• [Task]: Reproduce, exactly, the lines of the material below from the line containing "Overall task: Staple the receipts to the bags" through the line containing "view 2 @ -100", with both end lines included and nothing else.

• [Supplied data]:
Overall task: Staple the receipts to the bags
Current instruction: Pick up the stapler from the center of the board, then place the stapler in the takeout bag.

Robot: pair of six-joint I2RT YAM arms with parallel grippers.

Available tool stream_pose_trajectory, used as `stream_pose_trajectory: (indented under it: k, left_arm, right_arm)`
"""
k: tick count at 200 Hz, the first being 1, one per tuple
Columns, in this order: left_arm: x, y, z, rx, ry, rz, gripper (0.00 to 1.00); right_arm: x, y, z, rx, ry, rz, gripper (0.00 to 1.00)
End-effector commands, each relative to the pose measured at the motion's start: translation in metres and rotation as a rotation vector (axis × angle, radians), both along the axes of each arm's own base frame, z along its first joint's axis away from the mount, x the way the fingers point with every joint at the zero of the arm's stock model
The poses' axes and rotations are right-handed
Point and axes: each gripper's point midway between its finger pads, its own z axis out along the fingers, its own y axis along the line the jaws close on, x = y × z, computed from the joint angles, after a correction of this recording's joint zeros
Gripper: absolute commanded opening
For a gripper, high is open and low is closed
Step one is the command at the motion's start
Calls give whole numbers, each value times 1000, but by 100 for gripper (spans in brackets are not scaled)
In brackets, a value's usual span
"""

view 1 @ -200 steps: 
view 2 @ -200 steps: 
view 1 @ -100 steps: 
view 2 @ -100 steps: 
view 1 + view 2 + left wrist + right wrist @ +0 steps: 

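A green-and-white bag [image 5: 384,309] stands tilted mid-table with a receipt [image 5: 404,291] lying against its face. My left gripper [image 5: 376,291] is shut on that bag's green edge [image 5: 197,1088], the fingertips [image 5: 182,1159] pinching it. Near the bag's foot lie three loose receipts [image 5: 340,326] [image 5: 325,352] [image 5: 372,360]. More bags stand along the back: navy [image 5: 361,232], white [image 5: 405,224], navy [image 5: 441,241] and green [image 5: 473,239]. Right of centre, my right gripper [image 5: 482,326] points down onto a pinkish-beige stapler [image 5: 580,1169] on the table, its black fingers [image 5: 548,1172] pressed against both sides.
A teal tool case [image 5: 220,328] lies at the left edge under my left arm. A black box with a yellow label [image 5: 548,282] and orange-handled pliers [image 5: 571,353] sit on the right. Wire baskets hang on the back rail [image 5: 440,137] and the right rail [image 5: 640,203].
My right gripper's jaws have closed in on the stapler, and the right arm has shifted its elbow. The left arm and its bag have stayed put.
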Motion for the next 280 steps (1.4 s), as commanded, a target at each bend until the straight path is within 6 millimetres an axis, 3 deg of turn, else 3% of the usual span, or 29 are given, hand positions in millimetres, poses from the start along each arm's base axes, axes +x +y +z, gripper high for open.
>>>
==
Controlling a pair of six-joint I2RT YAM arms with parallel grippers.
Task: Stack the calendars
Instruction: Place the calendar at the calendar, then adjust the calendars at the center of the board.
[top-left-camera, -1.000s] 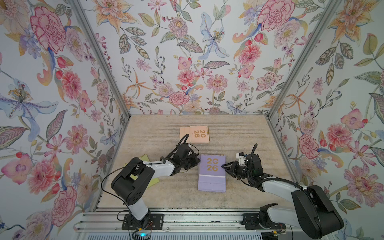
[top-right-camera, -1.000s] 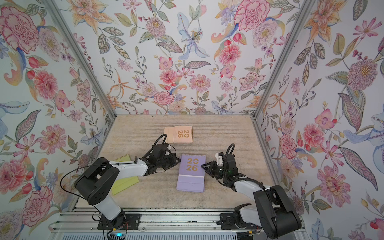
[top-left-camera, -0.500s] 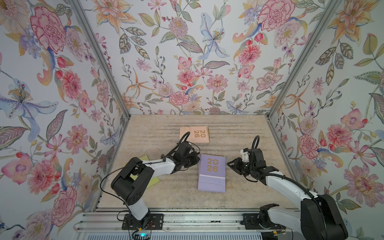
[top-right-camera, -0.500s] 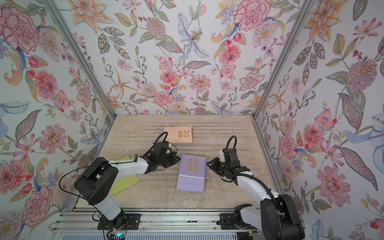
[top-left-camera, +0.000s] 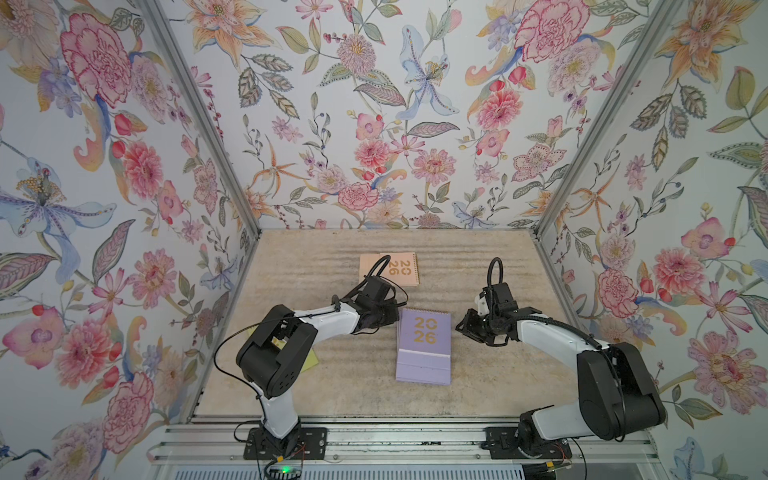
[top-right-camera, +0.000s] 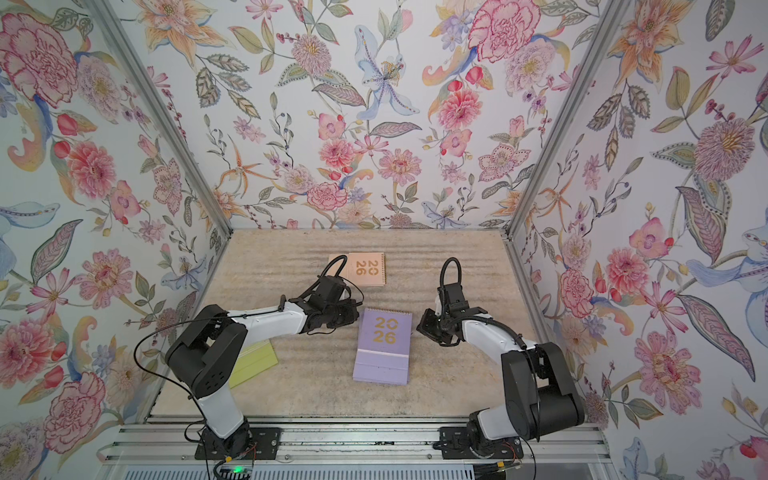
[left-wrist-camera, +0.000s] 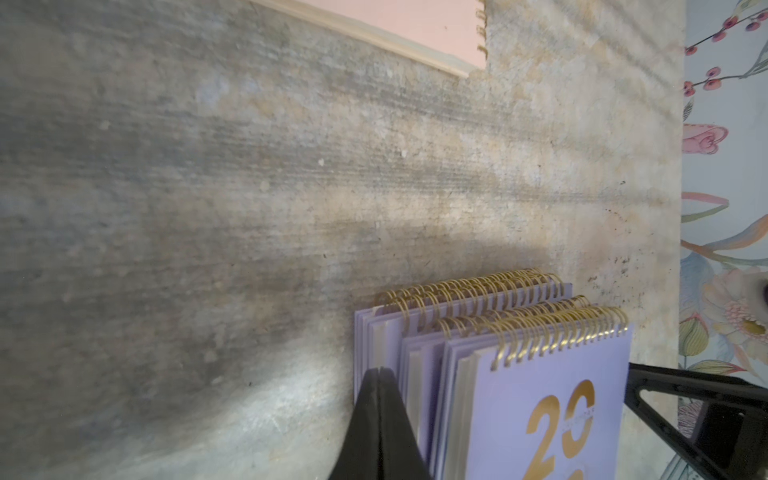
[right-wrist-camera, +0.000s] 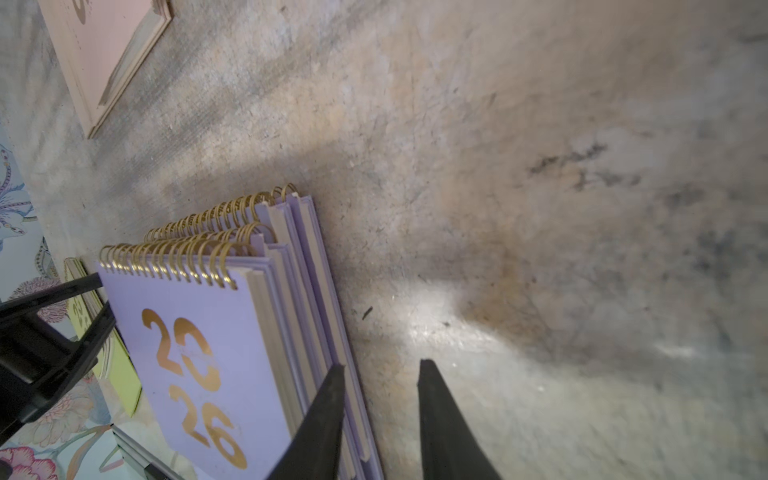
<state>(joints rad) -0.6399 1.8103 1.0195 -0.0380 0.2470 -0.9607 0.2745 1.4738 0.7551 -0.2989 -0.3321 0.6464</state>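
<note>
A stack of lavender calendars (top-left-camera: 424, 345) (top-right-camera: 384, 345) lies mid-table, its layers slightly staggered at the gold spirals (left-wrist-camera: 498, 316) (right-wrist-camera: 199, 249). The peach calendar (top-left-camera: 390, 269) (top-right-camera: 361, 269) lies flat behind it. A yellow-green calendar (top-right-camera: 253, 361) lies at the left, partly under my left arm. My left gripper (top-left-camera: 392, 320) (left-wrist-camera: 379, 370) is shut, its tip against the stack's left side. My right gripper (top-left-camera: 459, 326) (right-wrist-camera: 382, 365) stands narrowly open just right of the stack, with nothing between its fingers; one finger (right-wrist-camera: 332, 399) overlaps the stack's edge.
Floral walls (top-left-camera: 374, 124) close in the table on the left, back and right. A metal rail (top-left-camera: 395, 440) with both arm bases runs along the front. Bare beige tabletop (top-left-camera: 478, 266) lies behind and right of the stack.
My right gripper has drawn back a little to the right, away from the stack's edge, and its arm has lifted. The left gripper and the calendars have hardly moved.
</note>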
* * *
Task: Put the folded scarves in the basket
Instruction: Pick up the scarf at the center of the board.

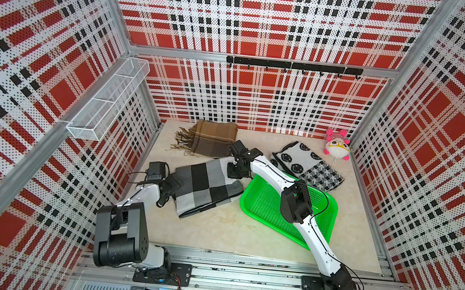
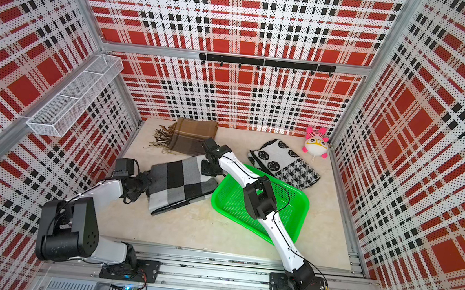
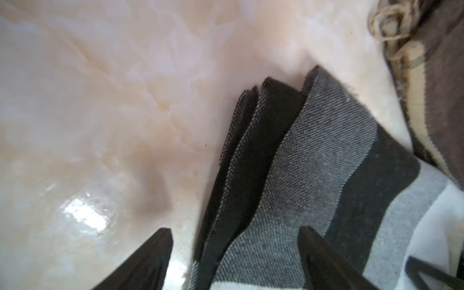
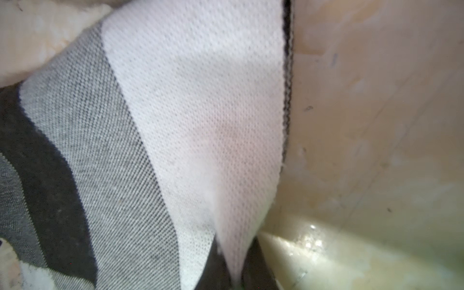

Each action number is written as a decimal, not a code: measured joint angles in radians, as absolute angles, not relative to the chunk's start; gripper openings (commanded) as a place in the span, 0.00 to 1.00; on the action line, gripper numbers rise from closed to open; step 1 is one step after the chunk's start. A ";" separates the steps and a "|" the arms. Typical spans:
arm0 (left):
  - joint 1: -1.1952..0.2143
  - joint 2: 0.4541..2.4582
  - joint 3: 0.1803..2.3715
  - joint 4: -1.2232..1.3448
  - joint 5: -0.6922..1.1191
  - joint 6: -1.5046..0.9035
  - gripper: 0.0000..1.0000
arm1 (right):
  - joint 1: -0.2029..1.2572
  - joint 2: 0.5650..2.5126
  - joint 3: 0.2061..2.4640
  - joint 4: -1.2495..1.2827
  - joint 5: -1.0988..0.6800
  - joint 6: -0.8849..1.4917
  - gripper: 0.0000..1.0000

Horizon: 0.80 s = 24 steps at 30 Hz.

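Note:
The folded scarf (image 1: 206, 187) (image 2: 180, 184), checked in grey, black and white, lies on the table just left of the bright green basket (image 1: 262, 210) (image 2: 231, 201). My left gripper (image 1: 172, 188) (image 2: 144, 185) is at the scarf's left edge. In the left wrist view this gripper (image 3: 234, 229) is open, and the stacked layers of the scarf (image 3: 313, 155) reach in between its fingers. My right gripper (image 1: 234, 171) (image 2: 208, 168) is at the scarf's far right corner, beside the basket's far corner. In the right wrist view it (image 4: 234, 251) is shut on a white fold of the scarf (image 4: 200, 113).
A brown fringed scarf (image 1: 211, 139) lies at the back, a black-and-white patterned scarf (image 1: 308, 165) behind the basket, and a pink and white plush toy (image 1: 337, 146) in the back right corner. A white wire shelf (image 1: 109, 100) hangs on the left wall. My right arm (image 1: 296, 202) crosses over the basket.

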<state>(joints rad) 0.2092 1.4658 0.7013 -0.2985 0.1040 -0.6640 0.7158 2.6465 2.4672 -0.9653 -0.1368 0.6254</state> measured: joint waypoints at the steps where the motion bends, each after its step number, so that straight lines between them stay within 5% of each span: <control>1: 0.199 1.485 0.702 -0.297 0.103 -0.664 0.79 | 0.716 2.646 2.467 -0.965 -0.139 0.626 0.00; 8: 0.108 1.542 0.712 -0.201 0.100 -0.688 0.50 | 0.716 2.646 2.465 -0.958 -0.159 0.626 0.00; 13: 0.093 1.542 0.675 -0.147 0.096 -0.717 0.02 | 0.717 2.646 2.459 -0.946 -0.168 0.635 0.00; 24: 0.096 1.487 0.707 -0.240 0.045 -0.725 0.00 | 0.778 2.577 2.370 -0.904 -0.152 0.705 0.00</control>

• [Task output]:
Overall task: Staple the receipts to the bags
Current instruction: Pick up the stapler from the center of the board, then place the stapler in the takeout bag.

Robot: pair of six-joint I2RT YAM arms with parallel grippers.

Available tool stream_pose_trajectory, used as `stream_pose_trajectory: (indented under it: k, left_arm, right_arm)`
"""
k: tick count at 200 Hz, the first being 1, one per tuple
Columns, in this order: left_arm: x, y, z, rx, ry, rz, gripper (0.00 to 1.00); right_arm: x, y, z, rx, ry, rz, gripper (0.00 to 1.00)
End-effector commands, each relative to the pose measured at the motion's start: translation in metres and rotation as a rotation vector (axis × angle, radians), both along the axes of each arm's own base frame, z along its first joint's axis away from the mount, x the way the fingers point with every joint at the zero of the arm's stock model
The poses' axes and rotations are right-handed
Point and axes: each gripper's point midway between its finger pads, its own z axis out along the fingers, its own y axis along the line the jaws close on, x = y × z, computed from the joint angles, after a correction of this recording's joint zeros
Gripper: absolute commanded opening
For a gripper, high is open and low is closed
Step one is the command at the motion's start
Calls give whole numbers, each value times 1000, but by 100 for gripper (spans in brackets are not scaled)
In brackets, a value's usual span
"""

view 1 @ -200 steps: 
view 2 @ -200 steps: 
view 1 @ -100 steps: 
view 2 @ -100 steps: 

This is the complete answer.